With commodity prices pressuring cropland values lower in most parts of the country, rental rates will need to follow suit for crop production to remain economically viable, according to a new report from Rabobank.
The Rabobank Food & Agribusiness Research and Advisory group report, “The Land Value Wave Dips: Land Values Set to Decline Further, Despite Sticky Rental Prices,” explores the impact of low commodity prices on land values and rental rates.
Rabobank has argued against the concept of a “credit bubble” existing in agricultural land values. However, while the probability of a bubble remains low, land values and rental rates must decline to meet production costs and financing standards, noted report author and Rabobank senior analyst Sterling Liddell.
The relationship between rental values and mortgage payments is a key indicator of the relationship between land values and fundamental drivers. Large spreads in mortgage payments and return values, as seen in the 1980s, indicate a disconnect between the economic value of land and the financed value of land.
The run-up in values
Significant increases in commodity prices between 2006 and 2013 pulled more land into row crop production. Commodity price increases also outpaced production input costs, resulting in strong demand and steep increases in ag land values and rental rates.
With most commodities now in oversupply, both domestically and globally, prices are below breakeven costs. Farmers are already facing the probability of deeper losses than previously expected in 2016. The ability of land to generate an economic return is reduced, cutting into available investment capital.

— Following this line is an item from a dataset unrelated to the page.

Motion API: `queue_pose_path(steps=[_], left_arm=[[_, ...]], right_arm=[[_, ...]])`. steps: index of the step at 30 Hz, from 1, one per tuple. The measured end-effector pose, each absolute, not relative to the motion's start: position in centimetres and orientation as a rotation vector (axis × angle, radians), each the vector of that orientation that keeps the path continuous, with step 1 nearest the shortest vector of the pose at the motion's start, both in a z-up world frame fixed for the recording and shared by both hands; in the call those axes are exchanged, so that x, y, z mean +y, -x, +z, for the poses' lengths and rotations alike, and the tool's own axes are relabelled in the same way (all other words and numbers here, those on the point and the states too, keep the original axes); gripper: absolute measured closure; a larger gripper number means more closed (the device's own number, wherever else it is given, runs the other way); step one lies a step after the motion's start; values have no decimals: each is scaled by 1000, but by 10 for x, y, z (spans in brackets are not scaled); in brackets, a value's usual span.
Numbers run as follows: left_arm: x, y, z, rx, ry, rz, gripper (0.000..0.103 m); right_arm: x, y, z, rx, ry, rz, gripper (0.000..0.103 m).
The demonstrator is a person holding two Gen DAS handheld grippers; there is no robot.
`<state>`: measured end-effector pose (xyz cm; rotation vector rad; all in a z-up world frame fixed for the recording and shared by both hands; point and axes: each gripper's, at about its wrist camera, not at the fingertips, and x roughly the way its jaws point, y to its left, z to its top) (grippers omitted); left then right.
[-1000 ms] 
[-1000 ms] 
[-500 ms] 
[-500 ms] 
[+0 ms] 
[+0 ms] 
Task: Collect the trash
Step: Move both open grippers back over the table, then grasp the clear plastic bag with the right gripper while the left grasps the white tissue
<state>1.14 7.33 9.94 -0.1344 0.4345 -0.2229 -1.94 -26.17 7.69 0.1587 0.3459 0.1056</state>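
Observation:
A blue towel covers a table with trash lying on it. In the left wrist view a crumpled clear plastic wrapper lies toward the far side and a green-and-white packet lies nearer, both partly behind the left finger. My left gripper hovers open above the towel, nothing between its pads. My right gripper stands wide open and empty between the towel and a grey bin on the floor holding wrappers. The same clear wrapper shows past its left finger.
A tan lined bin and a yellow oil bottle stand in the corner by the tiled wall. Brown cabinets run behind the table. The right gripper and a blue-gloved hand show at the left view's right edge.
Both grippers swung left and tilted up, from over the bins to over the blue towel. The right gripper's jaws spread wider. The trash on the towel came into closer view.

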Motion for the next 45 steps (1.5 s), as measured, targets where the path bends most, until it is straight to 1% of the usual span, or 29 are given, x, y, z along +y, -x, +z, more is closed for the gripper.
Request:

Read: Commodity prices take a toll on Heartland’s land values
Despite declining land values, rental rates have remained stubbornly high, according to the Rabobank analysis.
“After two years of economic losses at the farm level – which resulted largely from the significant drop in commodity prices – the cost of renting land remains sticky and unsustainably high,” said Liddell.
“If rental costs remain sticky at unsustainable levels through the 2017-2018 growing period, individual land assets face the threat of much deeper devaluation, as nutrient and crop protection programs are cut and abandonment (usage changes) increases,” Liddell said.
The land-value decline was partially slowed due to high levels of ample working capital following the 2006-2013 surge in profit margins. Farm business liquidity, farmers’ desire to control land long term and landowners’ reluctance to accept reduced income continued to support land rental rates above breakeven levels.
Beginning of 2014, the cost of renting an acre of land became detached from the returns generated from producing crops. Higher rental rates have now reduced the availability of working capital below credit standards (less than 20 percent of the cost of production), according to Rabobank.
Cutting production costs includes land
To balance commodity supply and demand at sustainable breakeven levels, Rabobank estimates 3 million to 5 million acres will be forced out of corn, soybean and wheat production over the next three years, putting further downward pressure on land values and rental rates.
The key now is whether land costs adjust enough over the next two years to allow for financing at sustainable levels. If rental rates remain above breakeven levels, producers may cut inputs, including fertilizer and crop protection applications, degrading the production value of the land for multiple years.
The need to control costs may include renegotiation of rental agreements, many of which are short-term (one to three years). Alternative rental agreements that share risk, such as cost- and crop-sharing agreements, could also help avoid long-term negative margin conditions, Liddell explained.
USDA’s National Agricultural Statistics Service also updated 2016 average rates of cash rents paid for cropland (total, irrigated and nonirrigated) and pastureland. The data is searchable by state on USDA’s “Quick Stats” website. County-level rental rate reports are expected in September.
Other factors loom
Factors that can change the outlook for land include volatile weather patterns and global/domestic macroeconomic changes, affecting commodity supply and demand.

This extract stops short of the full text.